**Exercise instructions**
The expected output is each line below containing "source", copied in full.

**Material provided**
───

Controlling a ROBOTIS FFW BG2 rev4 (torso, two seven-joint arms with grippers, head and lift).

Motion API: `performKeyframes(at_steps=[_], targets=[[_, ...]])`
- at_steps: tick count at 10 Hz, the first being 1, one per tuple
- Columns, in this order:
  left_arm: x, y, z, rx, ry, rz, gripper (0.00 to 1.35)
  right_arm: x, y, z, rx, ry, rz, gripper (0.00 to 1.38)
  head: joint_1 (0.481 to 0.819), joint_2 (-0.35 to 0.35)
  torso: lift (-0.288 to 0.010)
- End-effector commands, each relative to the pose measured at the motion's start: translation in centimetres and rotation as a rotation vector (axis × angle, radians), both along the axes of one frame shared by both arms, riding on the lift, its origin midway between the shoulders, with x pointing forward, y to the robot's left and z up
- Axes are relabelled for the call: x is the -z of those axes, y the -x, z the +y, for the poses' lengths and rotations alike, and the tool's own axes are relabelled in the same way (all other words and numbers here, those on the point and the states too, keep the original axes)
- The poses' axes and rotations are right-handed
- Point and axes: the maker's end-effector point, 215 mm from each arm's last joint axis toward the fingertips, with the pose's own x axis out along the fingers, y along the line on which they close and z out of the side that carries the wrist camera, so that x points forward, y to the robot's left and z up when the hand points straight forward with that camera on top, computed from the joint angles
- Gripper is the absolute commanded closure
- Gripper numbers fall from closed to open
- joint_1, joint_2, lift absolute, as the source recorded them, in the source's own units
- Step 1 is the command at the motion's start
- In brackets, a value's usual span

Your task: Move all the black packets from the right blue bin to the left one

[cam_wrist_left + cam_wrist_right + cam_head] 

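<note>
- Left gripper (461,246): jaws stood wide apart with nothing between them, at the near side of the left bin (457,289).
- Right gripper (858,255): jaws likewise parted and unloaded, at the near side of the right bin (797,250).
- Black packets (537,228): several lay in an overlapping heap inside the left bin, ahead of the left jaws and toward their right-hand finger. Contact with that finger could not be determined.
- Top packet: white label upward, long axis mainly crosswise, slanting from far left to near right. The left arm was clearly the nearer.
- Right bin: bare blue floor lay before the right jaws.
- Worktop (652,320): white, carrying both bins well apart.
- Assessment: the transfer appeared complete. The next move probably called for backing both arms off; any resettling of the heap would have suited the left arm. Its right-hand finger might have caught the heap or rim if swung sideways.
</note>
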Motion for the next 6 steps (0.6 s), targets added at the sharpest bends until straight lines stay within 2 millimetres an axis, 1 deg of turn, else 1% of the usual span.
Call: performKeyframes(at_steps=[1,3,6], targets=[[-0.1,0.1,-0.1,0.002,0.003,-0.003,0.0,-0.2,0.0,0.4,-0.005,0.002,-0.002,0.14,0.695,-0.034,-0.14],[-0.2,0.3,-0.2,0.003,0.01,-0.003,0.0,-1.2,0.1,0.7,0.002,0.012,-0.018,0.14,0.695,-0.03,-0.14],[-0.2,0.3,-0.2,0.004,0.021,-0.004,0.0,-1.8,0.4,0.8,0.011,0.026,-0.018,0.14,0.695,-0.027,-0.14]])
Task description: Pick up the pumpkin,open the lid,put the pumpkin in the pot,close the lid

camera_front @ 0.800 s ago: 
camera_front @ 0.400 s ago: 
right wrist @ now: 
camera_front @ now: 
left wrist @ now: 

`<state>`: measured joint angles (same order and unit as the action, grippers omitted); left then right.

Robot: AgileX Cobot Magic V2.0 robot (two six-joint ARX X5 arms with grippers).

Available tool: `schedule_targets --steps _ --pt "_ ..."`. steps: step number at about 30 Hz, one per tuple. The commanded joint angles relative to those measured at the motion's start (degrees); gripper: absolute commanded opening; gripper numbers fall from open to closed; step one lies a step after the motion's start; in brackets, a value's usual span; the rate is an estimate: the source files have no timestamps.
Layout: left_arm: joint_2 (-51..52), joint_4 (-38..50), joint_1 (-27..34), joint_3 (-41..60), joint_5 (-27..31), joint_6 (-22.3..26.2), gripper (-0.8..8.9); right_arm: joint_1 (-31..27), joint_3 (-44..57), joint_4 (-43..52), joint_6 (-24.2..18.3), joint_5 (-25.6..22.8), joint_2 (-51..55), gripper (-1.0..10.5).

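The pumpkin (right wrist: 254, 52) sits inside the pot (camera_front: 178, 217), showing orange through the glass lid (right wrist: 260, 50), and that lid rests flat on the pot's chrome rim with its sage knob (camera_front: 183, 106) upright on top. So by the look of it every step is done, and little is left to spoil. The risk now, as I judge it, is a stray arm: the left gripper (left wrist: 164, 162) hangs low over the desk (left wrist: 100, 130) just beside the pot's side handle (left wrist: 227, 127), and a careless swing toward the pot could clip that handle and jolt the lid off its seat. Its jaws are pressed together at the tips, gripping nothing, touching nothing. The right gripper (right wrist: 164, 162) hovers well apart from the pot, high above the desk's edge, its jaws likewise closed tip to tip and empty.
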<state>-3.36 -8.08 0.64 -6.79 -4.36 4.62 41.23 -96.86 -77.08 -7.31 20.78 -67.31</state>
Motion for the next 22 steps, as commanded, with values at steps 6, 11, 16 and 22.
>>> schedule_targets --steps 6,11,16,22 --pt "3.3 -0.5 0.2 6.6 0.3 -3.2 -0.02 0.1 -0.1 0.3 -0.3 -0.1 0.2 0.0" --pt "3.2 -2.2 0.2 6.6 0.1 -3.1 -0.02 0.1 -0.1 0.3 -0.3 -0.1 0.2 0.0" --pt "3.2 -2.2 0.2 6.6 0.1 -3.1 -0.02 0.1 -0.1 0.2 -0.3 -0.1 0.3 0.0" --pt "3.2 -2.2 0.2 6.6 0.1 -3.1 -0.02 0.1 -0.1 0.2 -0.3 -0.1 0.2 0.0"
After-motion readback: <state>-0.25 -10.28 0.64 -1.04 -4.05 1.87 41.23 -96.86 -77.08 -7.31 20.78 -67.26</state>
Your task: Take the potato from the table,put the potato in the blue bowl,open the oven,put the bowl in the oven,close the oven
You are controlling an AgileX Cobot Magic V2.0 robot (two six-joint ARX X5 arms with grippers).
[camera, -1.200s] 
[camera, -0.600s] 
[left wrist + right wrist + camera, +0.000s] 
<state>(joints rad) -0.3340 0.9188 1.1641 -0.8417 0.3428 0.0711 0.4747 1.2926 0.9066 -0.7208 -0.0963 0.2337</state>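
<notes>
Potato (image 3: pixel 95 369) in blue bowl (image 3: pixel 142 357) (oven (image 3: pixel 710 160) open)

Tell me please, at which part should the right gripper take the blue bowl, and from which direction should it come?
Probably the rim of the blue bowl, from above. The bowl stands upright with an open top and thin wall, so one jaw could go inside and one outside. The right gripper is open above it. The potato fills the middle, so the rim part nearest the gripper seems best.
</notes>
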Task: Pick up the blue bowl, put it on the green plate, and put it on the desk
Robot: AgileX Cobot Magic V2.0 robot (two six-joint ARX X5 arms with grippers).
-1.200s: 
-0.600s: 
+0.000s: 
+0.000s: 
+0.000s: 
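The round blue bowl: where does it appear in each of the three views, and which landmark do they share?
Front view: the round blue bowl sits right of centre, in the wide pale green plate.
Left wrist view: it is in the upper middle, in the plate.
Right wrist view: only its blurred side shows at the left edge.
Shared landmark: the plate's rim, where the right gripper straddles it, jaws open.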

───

**Task answer**
- joint_1, joint_2, lift absolute, as the source recorded them, in the source's own units
Available tool: `schedule_targets --steps _ --pt "_ ..."`. steps: step number at about 30 Hz, one per tuple. The commanded joint angles relative to those measured at the motion's start (degrees); gripper: absolute commanded opening; gripper numbers fall from open to closed; step one lies a step after the motion's start; in brackets, a value's usual span; the rate is an estimate: the source files have no timestamps.

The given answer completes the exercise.